Although a majority of women in both groups had no significant fibrosis according to APRI, coinfected women, as expected, were more likely to have advanced fibrosis. More than 80% of all tests showing moderate fibrosis and more than 90% showing significant fibrosis were from coinfected participants.


  • For both HIV/HCV coinfected and HIV monoinfected women, higher plasma HIV RNA and lower CD4 count were significantly associated with worse liver fibrosis according to APRI scores; use of ART, however, did not have a significant effect.
  • Older age and higher baseline HCV RNA were also significant predictors for the coinfected group.
  • Among coinfected women, having a higher percentage of activated CD4 cells -- but not activated CD8 cells -- was significantly associated with higher APRI scores after adjusting for demographic variables and HIV and HCV viral load.
  • Conversely, having more resting CD4 and CD8 cells predicted less fibrosis.
  • In contrast, among HIV monoinfected women, links between CD4 or CD8 activation and APRI scores did not reach statistical significance.
  • Similar patterns were observed for FIB-4 scores.

"CD4 activation is associated with markers of liver fibrosis in HIV/HCV co-infected women, independent of HIV RNA level," the researchers concluded.

Based on these findings, they suggested that "T-cell activation may play a role in the pathogenesis of liver fibrosis," and recommended that "targeted treatments to reduce T-cell activation should be evaluated to reduce incidence of liver fibrosis in HIV/HCV coinfected patients."

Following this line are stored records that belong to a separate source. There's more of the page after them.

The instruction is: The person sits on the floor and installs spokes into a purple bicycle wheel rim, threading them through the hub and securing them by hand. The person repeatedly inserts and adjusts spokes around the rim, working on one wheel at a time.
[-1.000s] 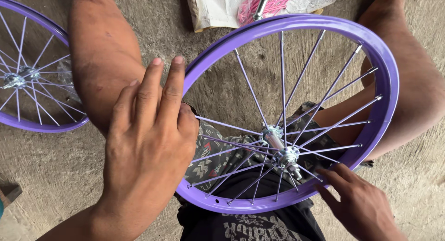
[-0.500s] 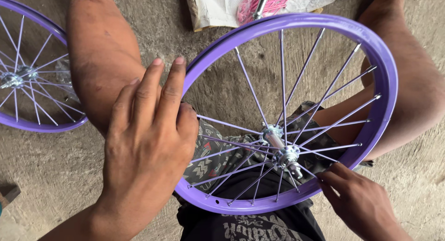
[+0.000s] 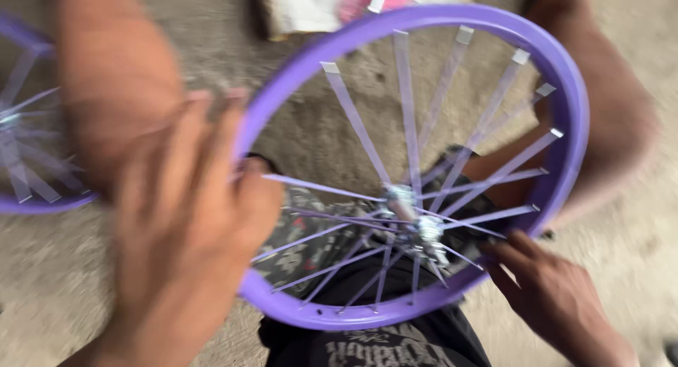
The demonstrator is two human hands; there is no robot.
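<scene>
From the head view I see the purple wheel point(image 3: 565, 92) tilted over the lap, its rim arcing from top centre round to the lower middle, silver spokes point(image 3: 357, 123) running in to the hub point(image 3: 413, 222). The picture is smeared, so fine detail is lost.

My left hand point(image 3: 187, 233) lies flat against the rim's left side, fingers stretched out and close together, pointing up; I cannot tell whether the thumb hooks the rim. It covers that stretch of rim and some spoke ends.

My right hand point(image 3: 558, 296) sits at the lower right, fingertips reaching in among the spokes just beside the hub, loosely curled; whether they pinch anything I cannot tell.

A second purple wheel point(image 3: 28, 148) lies on the concrete floor point(image 3: 42, 296) at far left, partly behind a bare knee point(image 3: 116, 77). A white and pink bag point(image 3: 332, 7) lies beyond the rim at the top.
</scene>
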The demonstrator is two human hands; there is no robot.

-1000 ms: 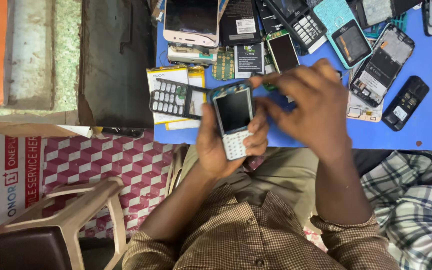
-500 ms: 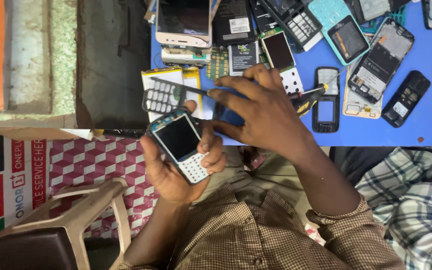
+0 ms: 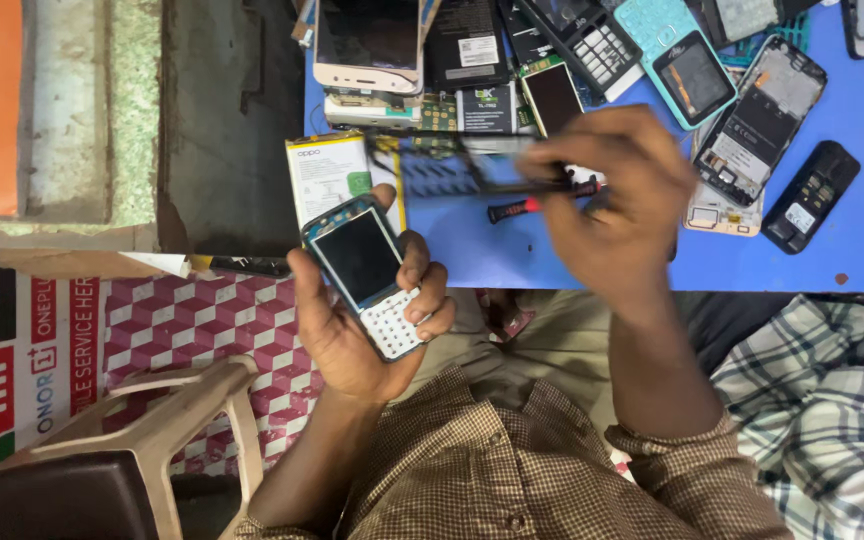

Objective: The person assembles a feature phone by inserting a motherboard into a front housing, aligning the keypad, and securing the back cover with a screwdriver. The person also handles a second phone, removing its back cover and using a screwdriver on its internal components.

A limitation of this study is that most participants were either not on ART or were taking less effective and more toxic older antiretroviral regimens, so further study is needed on the effects of long-term immune activation on liver disease and liver-related mortality in the modern ART era.

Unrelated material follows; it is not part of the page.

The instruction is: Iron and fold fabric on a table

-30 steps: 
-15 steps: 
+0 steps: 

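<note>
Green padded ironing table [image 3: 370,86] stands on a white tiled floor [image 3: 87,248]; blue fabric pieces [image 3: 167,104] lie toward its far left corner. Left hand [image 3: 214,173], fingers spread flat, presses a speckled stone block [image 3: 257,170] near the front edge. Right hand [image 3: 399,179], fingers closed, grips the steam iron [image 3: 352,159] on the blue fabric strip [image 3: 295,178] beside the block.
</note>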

This analysis also did not look at hepatitis C treatment. Sustained virological response to interferon-based therapy has been shown to slow or halt fibrosis progression and reduce liver-related mortality, and the benefits are likely to be even greater with more effective direct-acting antiviral agents. 



E Operskalski, R Karim, S Christensen, A Kovacs, et al. Association of T cell activation with a non-invasive marker of liver fibrosis in HIV-infected women with and without hepatitis C co-infection. 2nd ID Week Conference (IDWeek 2013). San Francisco. October 2-6, 2013. Abstract 74.